Welcome everybody. It's great to see so many smiling faces. As Maureen said, very much I see my role at Happy as helping internally people to experience joy in their role, but also externally as a facilitator and coach to do the same. So that's very much what my talk is going to be about, but actually it’s going to be very interactive which means that we're going to start off by thinking about what are our own management behaviours currently and are they ones that multiply others? So if I can get you to open your packs, if you haven't already, and at the very back you should see there's a sheet of paper that's titled Management Behaviours. So we're going to start off by getting you to do a bit of self-reflection. If I can get you to honestly answer that questionnaire; the only tricky bit is when you get to the scoring it will involve a tiny bit of multiplication, so do feel free to check with your neighbour if you are a bit stuck, or call out and we’ll help. Just to start you off just take a moment to reflect on your own management behaviours, complete the questionnaire and then we'll look at what it all means. So a few minutes just to do that… 

You need to add up the entries in each column, and then multiply them by the number in that column and then add up those scores to give yourself a total; and then you'll be done.

I'm going to ask you to watch a short video which hopefully will give a bit of explanation around what we've been doing:

Video begins...

“What is the fate of the smart and the talented? The corporate world finds smart, talented people and promotes them into management but many of these leaders never look beyond their own capability to see the full genius on their team. Have you ever worked around someone who made you feel smarter and more capable? We call these leaders ‘Multipliers’. Have you ever worked around someone who made you question your own intelligence? We call these leaders ‘Diminishers’. They may hire smart people but they quickly put other people in the background. They are smart leaders but they shut down the smarts of others. Diminishers come at such a high cost: they waste talent and intellect that sits right in front of them. Organisations can't afford Diminishers.

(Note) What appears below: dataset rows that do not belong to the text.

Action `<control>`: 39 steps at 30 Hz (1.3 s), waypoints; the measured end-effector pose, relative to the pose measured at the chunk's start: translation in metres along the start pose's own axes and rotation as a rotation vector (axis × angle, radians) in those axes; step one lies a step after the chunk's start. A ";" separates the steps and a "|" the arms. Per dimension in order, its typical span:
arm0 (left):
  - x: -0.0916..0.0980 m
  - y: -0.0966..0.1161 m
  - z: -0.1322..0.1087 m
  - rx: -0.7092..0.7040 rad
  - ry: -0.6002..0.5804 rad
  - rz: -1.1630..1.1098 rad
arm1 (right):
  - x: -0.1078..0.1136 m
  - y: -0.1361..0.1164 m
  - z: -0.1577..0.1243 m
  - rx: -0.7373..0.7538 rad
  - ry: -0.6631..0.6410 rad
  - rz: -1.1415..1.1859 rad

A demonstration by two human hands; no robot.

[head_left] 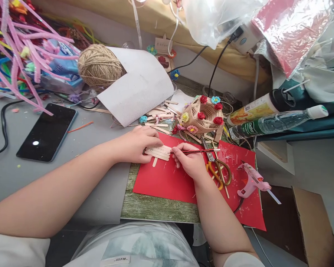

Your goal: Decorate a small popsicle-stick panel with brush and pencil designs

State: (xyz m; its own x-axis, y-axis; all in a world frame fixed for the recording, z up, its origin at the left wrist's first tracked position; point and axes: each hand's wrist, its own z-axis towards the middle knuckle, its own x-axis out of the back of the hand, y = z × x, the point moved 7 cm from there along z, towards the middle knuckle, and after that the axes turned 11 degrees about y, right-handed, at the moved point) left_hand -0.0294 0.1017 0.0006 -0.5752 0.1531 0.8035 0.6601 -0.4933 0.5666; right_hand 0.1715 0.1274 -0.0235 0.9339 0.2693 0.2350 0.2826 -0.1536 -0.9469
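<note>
Several popsicle sticks lie side by side as a small panel [159, 152] over the red sheet [167, 181], with one stick end poking out below. My left hand [140, 144] grips the panel at its left side, fingers bent over it. In my right hand [187, 157] is a red and black pencil [196, 151], pinched near its tip, which meets the panel's right edge. Scissors with orange-brown handles [222, 172] lie just right of that hand. Behind both hands stands a twine-wrapped basket [202, 115] trimmed with red, blue, yellow and pink flowers.
A pink glue gun [250, 180] rests on the right red sheet. Loose popsicle sticks [160, 113], a twine ball [100, 66] and a curled white sheet [141, 85] lie at the back. A phone [46, 132] is at left, a plastic bottle [275, 123] at right.
</note>
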 end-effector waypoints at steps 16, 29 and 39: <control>0.001 -0.001 0.001 0.026 -0.001 0.007 | -0.007 0.002 -0.004 0.019 0.017 -0.064; 0.000 -0.001 0.002 0.019 -0.010 0.003 | -0.011 -0.003 -0.003 0.074 -0.016 -0.170; 0.000 0.000 0.002 0.022 -0.003 0.002 | -0.011 -0.001 -0.002 0.072 -0.015 -0.187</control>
State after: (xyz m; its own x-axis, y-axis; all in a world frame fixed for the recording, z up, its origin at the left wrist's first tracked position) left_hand -0.0288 0.1032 0.0013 -0.5720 0.1548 0.8055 0.6721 -0.4744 0.5685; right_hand 0.1611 0.1223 -0.0247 0.8631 0.3006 0.4058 0.4340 -0.0309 -0.9004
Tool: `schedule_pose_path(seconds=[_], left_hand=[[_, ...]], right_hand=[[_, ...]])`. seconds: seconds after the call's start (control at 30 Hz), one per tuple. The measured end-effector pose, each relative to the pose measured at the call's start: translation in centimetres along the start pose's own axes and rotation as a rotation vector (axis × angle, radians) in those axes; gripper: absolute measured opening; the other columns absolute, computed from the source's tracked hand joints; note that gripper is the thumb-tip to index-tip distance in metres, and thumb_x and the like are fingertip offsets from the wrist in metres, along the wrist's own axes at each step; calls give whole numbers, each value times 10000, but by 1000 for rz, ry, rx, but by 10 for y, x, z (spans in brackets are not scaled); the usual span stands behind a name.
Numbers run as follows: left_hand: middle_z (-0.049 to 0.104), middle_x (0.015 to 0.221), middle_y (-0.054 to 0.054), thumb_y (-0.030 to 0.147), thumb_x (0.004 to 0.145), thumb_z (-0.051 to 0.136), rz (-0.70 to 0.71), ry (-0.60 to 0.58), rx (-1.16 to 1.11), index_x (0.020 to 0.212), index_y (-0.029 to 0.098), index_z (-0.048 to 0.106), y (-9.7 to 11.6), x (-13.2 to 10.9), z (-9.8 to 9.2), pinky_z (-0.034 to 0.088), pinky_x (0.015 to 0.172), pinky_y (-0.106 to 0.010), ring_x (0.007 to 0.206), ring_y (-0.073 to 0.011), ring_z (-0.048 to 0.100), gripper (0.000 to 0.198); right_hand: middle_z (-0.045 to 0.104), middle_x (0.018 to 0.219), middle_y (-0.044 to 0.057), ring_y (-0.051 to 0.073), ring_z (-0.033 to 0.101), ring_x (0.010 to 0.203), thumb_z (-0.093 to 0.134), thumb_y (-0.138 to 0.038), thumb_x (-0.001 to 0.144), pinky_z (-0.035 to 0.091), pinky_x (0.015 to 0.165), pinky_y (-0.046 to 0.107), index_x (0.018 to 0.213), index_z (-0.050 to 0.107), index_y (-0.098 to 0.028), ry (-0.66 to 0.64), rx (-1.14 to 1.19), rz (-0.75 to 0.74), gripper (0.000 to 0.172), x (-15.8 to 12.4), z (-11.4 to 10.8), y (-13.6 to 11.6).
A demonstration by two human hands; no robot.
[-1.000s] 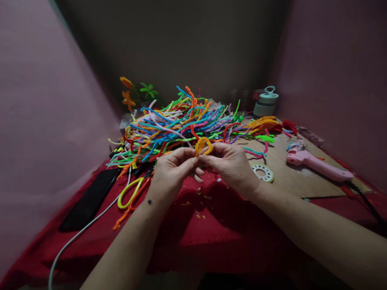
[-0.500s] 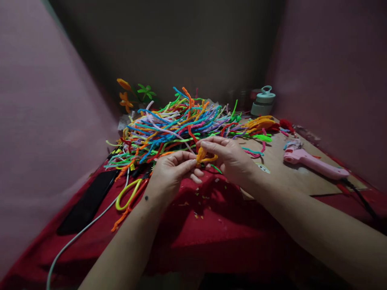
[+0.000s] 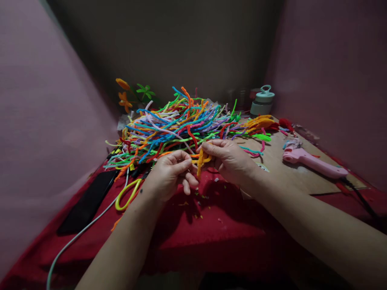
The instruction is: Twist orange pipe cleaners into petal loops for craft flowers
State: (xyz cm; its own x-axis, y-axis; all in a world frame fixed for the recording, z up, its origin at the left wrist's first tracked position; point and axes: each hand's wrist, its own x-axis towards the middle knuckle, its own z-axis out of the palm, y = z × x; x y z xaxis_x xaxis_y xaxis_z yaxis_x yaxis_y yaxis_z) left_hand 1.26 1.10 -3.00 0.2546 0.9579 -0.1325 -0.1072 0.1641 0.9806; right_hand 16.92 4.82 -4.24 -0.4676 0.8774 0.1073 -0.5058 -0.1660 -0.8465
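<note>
A yellow-orange fuzzy stem (image 3: 200, 163), bent and looped, is held between both hands over the front of the red cloth. My left hand (image 3: 173, 171) pinches its left part between thumb and index finger, the other fingers loosely curled. My right hand (image 3: 225, 157) grips its upper right part with thumb and fingers. One end of the stem hangs down between the hands. Just behind them lies a big pile of multicoloured fuzzy stems (image 3: 169, 125).
A pink glue gun (image 3: 316, 163) rests on a brown board (image 3: 290, 177) at right. Yellow-handled scissors (image 3: 128, 195), a black phone (image 3: 87, 201) and a pale cable (image 3: 81, 229) are at left. A green-lidded jar (image 3: 262, 102) and orange flowers (image 3: 125, 101) stand behind.
My left hand has moved slightly left and down, away from the right hand. The yellow-orange piece now shows a strand hanging down between them.
</note>
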Motion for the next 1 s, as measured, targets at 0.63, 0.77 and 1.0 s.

(Liz Wiseman, author of ‘Multipliers: How The Best Leaders Make Everybody Smarter’ speaks:) “I worked in senior management at Oracle for seventeen years and I worked around a lot of really smart executives.  I saw how some leaders literally shut down brain power in the people around them. Yet other leaders seem to amplify the intelligence of the people around them; these leaders were Multipliers, Intelligence Multipliers. I saw this pattern with other executives and I was determined to research this to find out why? My first discovery was my research partner:  Greg McKeown at the Stanford Graduate School of Business. Together we studied 150 leaders, in 35 companies, over 4 continents, in pursuit of one really big question: ‘Why do some leaders drain intelligence while others amplify it?’”

(Greg McKeown, co-author of ‘Multipliers: How The Best Leaders Make Everybody Smarter’ speaks:) “So what did we find? We found that Diminishers and Multipliers did many things alike but a small number of things differently, 5 in particular: Multipliers act as talent magnets, liberators, challengers, debate makers and investors. Multipliers get so much brain power from their people that the workforce is essentially doubled for free.”

Multipliers come from all walks of life: from corporate boardrooms to our schools classrooms. They are leaders like Lutz Ziob, Bill Campbell, Wangari Maathai and many more. These people are real and the way they lead can be learned, and it can be developed. What would happen in your organisation if you operated more like a Multiplier? Imagine what is possible with access to all the intelligence that sits in your organisation.”

(End of video).

I just love that question: What would happen if you were to operate more as a Multiplier? And this is something that we came across a couple of years ago at Happy, and for us it's been a really exciting journey to think about what that means and what that might look like. That's really what I want to share with you.

We called the questionnaire you just completed ‘Management Behaviours’ but actually the real name of it is ‘Are you an Accidental Diminisher?’ Because, actually, the things that you have listed there as management behaviours are things that can actually diminish the people on your team -shock horror- So let's look at what the scores mean. Now, just before I reveal take a breath, because be prepared to notice that in all the time we've been sharing this across our training programmes I've only ever come across one person who scored as a Multiplier.  I had previously worked with them on 4 days of training and I did encourage them to get some feedback from their team becauses I thought perhaps they had scored themselves rather more favourably than their team may well have. So, be prepared, you may end up being an Accidental Diminisher because the scoring is quite tough on this.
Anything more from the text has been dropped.